In 1952, during the Korean War, President Harry S. Truman attempted to seize American steel mills in order to avert a strike. This led to the U.S. Supreme Court decision of Youngstown Sheet & Tube Co. v. Sawyer, which limited presidential authority.

The company abruptly closed its Campbell Works and furloughed 5,000 workers on September 19, 1977, a day remembered locally as "Black Monday." The Brier Hill Works and the company's plants in Indiana were sold to Jones and Laughlin Steel, later acquired by Ling-Temco-Vought (LTV), a conglomerate. The Brier Hill Works closed in 1979 as part of a continued wave of steel mill closings that devastated the Youngstown economy. The Brier Hill Works was eventually reopened in 1986 by Cargill Corporation, under the name North Star Steel. In 2002, Cargill sold the operations to recycling minimill Vallourec Group, a French conglomerate.
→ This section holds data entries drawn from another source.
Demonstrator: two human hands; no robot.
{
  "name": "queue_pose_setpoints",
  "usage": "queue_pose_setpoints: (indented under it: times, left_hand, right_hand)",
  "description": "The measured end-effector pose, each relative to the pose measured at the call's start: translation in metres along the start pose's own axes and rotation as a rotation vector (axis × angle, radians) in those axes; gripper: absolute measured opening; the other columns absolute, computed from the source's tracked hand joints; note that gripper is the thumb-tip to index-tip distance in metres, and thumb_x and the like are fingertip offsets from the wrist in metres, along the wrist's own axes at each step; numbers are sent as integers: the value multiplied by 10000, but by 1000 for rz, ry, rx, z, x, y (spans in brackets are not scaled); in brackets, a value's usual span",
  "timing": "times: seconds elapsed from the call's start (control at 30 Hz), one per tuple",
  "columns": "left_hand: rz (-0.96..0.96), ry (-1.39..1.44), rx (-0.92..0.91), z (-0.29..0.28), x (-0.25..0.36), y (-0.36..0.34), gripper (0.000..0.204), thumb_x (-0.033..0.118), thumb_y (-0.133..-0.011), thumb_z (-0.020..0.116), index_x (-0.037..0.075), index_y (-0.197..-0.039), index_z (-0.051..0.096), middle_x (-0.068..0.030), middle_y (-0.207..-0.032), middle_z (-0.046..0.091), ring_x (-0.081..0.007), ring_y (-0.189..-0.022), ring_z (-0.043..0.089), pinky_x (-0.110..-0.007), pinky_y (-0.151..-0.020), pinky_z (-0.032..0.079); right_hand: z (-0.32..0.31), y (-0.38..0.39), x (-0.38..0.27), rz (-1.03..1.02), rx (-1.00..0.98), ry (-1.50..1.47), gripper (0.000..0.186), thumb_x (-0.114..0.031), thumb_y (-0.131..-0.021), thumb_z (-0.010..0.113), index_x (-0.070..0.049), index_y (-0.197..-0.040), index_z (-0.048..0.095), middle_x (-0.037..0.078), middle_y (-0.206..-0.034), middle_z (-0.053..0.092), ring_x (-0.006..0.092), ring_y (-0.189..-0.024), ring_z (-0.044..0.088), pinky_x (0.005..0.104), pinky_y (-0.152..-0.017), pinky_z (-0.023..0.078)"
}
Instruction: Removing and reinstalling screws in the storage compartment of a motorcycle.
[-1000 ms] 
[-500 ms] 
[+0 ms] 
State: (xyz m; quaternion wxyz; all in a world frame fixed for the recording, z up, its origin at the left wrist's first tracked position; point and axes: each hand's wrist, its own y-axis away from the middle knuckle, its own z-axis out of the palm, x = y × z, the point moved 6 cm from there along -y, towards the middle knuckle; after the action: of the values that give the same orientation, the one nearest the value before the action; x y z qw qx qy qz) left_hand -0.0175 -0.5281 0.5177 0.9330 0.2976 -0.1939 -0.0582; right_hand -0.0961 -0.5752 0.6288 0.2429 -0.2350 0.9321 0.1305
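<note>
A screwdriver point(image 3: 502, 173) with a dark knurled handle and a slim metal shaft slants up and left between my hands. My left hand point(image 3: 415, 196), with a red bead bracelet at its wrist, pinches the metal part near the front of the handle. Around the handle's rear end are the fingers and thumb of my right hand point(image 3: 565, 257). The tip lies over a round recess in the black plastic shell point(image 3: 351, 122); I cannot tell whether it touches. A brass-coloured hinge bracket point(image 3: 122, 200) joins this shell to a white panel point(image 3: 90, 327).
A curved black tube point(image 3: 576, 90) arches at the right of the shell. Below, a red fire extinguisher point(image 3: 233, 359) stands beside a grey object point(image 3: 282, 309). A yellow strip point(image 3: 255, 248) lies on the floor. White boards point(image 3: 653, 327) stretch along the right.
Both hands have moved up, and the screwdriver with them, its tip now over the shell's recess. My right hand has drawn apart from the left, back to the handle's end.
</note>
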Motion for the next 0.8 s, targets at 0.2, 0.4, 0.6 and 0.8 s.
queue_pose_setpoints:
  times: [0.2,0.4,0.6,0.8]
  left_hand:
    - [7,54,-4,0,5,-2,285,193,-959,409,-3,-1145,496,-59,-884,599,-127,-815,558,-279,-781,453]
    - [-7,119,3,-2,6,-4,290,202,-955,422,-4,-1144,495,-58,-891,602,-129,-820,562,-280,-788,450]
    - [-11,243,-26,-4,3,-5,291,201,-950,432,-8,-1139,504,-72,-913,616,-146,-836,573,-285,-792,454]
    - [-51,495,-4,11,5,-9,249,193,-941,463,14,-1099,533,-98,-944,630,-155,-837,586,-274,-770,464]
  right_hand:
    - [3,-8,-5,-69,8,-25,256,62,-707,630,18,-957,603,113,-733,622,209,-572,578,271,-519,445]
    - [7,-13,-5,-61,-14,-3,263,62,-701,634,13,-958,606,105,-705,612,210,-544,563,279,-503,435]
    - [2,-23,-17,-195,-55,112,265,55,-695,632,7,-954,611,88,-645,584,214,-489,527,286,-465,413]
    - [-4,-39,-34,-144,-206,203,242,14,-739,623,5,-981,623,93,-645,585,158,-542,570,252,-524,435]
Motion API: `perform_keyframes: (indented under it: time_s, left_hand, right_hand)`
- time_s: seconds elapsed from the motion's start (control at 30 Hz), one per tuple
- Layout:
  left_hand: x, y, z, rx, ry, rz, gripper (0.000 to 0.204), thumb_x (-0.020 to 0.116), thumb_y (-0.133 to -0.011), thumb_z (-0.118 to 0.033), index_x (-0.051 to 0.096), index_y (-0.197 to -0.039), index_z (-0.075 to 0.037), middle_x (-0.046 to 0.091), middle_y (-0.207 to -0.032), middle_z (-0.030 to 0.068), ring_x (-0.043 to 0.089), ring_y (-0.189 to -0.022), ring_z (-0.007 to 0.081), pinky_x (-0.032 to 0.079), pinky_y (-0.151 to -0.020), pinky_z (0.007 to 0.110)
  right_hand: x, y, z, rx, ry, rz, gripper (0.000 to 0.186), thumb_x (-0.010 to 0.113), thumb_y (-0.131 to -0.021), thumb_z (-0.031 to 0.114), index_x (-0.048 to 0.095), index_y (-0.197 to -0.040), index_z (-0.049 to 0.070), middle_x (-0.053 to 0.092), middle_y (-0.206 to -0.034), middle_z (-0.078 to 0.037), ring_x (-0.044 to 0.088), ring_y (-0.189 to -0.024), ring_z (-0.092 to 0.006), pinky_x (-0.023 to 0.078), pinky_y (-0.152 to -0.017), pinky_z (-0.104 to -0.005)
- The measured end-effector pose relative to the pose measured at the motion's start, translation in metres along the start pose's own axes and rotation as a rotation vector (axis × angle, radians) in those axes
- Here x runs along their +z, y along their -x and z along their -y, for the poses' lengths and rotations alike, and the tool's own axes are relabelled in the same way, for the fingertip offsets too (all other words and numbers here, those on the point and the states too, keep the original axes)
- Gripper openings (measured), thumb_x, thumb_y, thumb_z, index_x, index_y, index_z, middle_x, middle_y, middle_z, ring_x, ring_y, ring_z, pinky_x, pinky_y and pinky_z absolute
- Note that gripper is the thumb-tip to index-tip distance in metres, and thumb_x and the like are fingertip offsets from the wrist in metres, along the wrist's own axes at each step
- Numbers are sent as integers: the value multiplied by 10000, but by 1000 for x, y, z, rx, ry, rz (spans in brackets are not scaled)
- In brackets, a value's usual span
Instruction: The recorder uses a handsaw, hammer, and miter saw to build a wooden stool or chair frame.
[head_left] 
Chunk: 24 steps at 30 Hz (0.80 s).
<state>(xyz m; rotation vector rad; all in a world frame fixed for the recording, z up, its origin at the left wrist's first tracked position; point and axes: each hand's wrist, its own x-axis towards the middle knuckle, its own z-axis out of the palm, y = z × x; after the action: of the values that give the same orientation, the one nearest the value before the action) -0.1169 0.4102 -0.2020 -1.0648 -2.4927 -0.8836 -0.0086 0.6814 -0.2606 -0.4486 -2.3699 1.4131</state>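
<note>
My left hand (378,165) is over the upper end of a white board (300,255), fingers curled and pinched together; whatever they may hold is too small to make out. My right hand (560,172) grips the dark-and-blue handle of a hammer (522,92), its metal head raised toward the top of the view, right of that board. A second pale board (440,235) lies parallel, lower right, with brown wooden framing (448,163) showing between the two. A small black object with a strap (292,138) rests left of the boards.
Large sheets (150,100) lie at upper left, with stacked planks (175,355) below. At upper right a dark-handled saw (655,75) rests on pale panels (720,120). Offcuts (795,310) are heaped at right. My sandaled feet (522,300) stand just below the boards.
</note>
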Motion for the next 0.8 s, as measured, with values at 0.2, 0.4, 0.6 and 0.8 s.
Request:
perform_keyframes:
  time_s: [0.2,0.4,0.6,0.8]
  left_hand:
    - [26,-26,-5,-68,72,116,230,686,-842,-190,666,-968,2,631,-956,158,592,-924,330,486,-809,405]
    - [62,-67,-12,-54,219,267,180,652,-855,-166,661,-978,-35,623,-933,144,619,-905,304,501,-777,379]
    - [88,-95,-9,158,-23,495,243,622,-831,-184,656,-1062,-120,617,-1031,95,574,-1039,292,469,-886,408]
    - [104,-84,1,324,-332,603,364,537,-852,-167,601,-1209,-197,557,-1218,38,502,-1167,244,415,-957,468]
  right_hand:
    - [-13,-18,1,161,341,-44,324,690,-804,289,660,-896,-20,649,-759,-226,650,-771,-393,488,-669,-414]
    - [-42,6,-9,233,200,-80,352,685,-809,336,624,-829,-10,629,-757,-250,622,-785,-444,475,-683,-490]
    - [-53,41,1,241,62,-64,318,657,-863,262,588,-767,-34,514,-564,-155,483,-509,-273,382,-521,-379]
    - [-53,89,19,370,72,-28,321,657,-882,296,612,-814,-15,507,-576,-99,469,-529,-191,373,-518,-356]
The Indiana Harbor mill continues operating, owned by Cleveland-Cliffs.

==Notable employees==
- Joseph G. Butler, Jr., American industrialist and philanthropist, founder of the Butler Institute of American Art.
- James A. Campbell, first Secretary of the Board, 1900, appointed Company president 1904, President of American Iron and Steel Institute during World War I.
- Pete Mauthe, WWII-era president, elected to College Football Hall of Fame.
- Ernest L. Webster, Los Angeles, California, City Council member, 1927–31.